Task instructions: In the material below, print every line exactly and omit the pictures.
==== Raw data
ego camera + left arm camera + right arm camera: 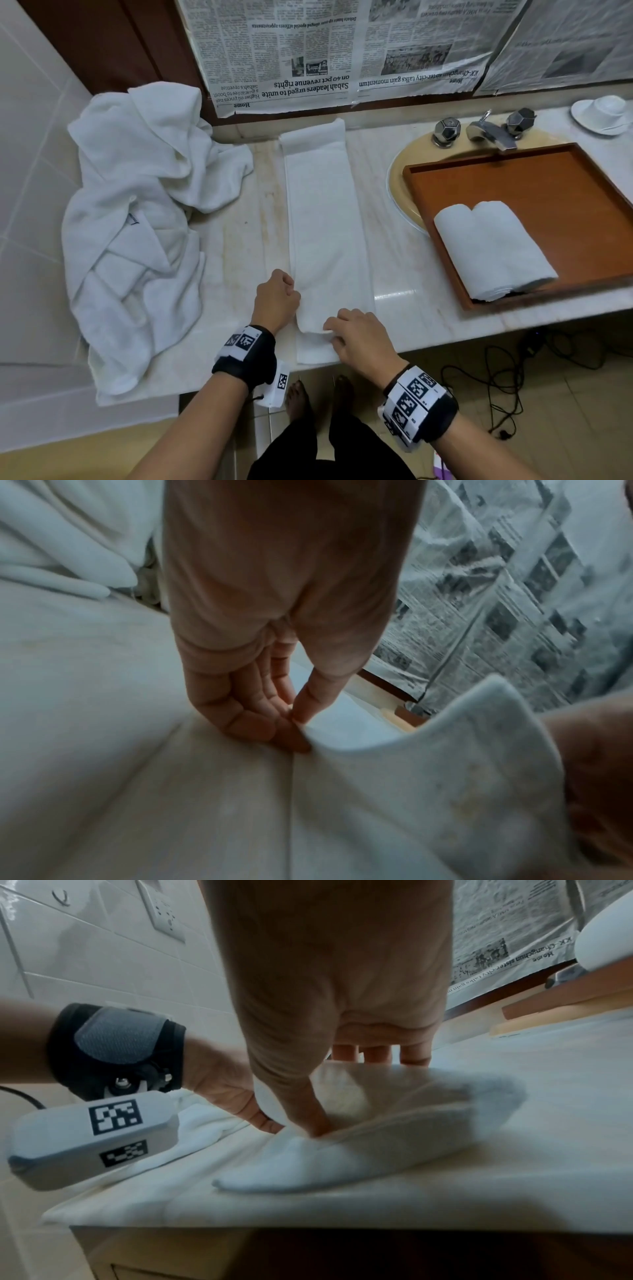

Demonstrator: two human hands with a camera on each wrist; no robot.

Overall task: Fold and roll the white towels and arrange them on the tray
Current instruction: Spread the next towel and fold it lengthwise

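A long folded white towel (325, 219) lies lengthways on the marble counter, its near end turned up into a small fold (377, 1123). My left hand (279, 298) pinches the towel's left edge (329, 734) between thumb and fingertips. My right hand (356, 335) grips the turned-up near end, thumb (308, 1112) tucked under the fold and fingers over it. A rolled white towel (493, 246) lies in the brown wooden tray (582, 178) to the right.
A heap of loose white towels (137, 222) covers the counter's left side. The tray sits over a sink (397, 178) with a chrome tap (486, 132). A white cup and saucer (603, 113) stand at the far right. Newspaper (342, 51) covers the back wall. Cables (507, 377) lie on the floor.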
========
Response to this exercise:
ego camera + left arm camera + right arm camera: 

Demonstrator: two human hands with a camera on each wrist; no robot.

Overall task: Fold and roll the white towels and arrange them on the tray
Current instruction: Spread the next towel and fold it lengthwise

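A long folded white towel (325, 219) lies lengthways on the marble counter, its near end turned up into a small fold (377, 1123). My left hand (279, 298) pinches the towel's left edge (329, 734) between thumb and fingertips. My right hand (356, 335) grips the turned-up near end, thumb (308, 1112) tucked under the fold and fingers over it. A rolled white towel (493, 246) lies in the brown wooden tray (582, 178) to the right.
A heap of loose white towels (137, 222) covers the counter's left side. The tray sits over a sink (397, 178) with a chrome tap (486, 132). A white cup and saucer (603, 113) stand at the far right. Newspaper (342, 51) covers the back wall. Cables (507, 377) lie on the floor.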

That concludes the output.